Dopo circa trent’anni Verhoeven torna a sondare l’immaginario religioso (iconografia compresa) che aveva toccato in De vierde man (Il quarto uomo) e Flesh+Blood (L’amore e il sangue). Lo fa aggiungendo una marcata componente satirica, grottesca alla visione critica del mondo ecclesiastico, delle sue ipocrisie, delle sue ambiguità morali, della repressione del desiderio carnale (“il tuo corpo è il tuo peggior nemico” dirà una suora alla giovane Benedetta arrivata per la prima volta in convento, “meglio non sentirsi comodi lì dentro”), al punto tale che serietà e ironia si confondono. È un film che spinge consapevolmente sull’eccesso, è irriverente, esplicito e grafico nelle sue scene di sesso (ma di nuovo: è quello che ci si aspetterebbe da un film di Verhoeven), sfacciato - i sacrileghi sex toys fatti apposta per offendere le sensibilità più parrocchiali ne sono un esempio pachidermico, passando per le fantasie mistico-erotiche di Benedetta su Gesù che è salvatore e a volte seduttore. La confezione però è quella di una pellicola medioevale classica.

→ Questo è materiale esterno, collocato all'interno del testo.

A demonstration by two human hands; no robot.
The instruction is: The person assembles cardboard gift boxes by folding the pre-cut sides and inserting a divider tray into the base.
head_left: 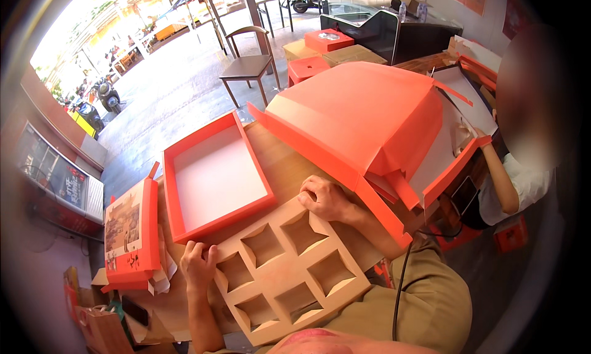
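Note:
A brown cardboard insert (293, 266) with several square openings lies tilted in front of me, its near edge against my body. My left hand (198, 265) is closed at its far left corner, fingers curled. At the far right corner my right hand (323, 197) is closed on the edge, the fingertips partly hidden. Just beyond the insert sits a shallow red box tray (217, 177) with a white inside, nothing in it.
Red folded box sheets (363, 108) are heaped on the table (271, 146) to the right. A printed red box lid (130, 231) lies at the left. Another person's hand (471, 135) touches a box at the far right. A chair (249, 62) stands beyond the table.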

Epifanie sessuali e spirituali co-esistono. La diffusa idea della deprimente e austera vita monastica non trova spazio nel convento di Pescia. I personaggi femminili sono complessi; i pochi, maschili, rappresentanti del patriarcato religioso, per nulla sfaccettati, fanno solo da contrasto.

Ciò che però rende davvero interessante il film è il dubbio che il regista 83enne instilla nel pubblico: Benedetta è una mistificatrice che intraprende una guerra di potere nel microcosmo di clausura del convento e in un universo dominato dagli uomini per sostituirsi alla badessa di lunga data suor Felicita (che cercherà di far passare la consorella per ciarlatana ed eretica) - interpretata da Charlotte Rampling - o è una profeta, una santa, la prescelta del Signore per ricevere le sue (anche violente) visioni? Vince chi risponde a questa lunghissima domanda.